_Task to complete:_ Return the data below unchanged. Drop any pictures.

_Data section:_
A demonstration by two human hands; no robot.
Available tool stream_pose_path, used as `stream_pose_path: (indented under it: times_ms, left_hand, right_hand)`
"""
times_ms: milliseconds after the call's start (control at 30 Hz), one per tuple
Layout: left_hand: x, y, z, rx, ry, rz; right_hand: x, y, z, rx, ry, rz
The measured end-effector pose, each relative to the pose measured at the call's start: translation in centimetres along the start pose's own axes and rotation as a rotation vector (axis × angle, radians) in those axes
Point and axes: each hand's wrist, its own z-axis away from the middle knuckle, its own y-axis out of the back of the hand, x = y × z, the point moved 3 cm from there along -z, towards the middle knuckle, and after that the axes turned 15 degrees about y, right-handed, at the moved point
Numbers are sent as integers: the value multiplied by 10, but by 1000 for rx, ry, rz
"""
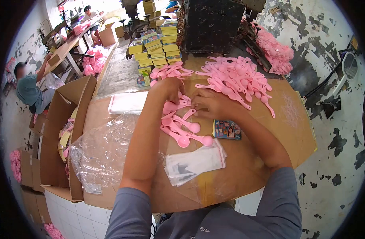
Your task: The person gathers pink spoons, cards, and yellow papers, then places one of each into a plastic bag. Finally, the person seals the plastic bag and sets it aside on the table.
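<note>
Both bare forearms stretched from grey sleeves toward the far side, converging, left hand point(168, 85) farther out, palm down, fingers curled under, right hand point(213, 104) just right of it, knuckles up, fingers bent leftward

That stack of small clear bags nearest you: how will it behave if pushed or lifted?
The clear bags look thin and limp, so they would probably droop when lifted. The stack is already fanned out, so a push likely slides the top sheets apart on the cardboard top. They seem very light; glossy film may slip in a grip.
</note>
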Motion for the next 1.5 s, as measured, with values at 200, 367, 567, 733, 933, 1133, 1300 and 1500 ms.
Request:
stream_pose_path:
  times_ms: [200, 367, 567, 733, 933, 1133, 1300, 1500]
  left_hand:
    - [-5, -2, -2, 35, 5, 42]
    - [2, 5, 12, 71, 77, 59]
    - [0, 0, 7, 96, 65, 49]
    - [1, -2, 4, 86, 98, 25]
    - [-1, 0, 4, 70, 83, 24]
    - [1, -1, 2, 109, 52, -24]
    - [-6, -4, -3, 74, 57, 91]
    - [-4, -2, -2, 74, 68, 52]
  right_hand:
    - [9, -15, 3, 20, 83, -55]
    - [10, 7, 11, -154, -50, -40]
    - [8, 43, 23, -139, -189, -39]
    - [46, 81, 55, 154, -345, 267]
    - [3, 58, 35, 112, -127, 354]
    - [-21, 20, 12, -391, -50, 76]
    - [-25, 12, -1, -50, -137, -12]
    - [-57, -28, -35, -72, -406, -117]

_Task response:_
A demonstration by two human hands; no robot.
Available tool stream_pose_path, used as `stream_pose_path: (indented under it: times_ms, left_hand, right_hand)`
"""
times_ms: milliseconds after the call's start (control at 30 Hz), one per tuple
Layout: left_hand: x, y, z, rx, ry, rz; right_hand: x, y, z, rx, ry, rz
The measured end-effector pose, each relative to the pose measured at the call's start: translation in centimetres along the start pose's own axes and rotation as a rotation vector (axis × angle, radians) in those axes
Point and axes: each hand's wrist, its own z-axis away from the middle knuckle, its own y-axis out of the back of the hand, x = y × z, the point moved 3 cm from there along -z, towards the middle knuckle, and after that the axes turned 15 degrees about y, right-handed, at the moved point
Numbers are sent as integers: the value multiplied by 10, but by 1000 for rx, ry, rz
"""
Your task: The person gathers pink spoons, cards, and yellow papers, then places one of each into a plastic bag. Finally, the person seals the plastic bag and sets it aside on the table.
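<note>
Both bare forearms stretched from grey sleeves toward the far side, converging, left hand point(168, 85) farther out, palm down, fingers curled under, right hand point(213, 104) just right of it, knuckles up, fingers bent leftward

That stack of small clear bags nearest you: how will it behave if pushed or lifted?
The clear bags look thin and limp, so they would probably droop when lifted. The stack is already fanned out, so a push likely slides the top sheets apart on the cardboard top. They seem very light; glossy film may slip in a grip.
</note>
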Motion for the next 1.5 s, as measured, with values at 200, 367, 567, 733, 933, 1133, 1300 and 1500 ms.
Request:
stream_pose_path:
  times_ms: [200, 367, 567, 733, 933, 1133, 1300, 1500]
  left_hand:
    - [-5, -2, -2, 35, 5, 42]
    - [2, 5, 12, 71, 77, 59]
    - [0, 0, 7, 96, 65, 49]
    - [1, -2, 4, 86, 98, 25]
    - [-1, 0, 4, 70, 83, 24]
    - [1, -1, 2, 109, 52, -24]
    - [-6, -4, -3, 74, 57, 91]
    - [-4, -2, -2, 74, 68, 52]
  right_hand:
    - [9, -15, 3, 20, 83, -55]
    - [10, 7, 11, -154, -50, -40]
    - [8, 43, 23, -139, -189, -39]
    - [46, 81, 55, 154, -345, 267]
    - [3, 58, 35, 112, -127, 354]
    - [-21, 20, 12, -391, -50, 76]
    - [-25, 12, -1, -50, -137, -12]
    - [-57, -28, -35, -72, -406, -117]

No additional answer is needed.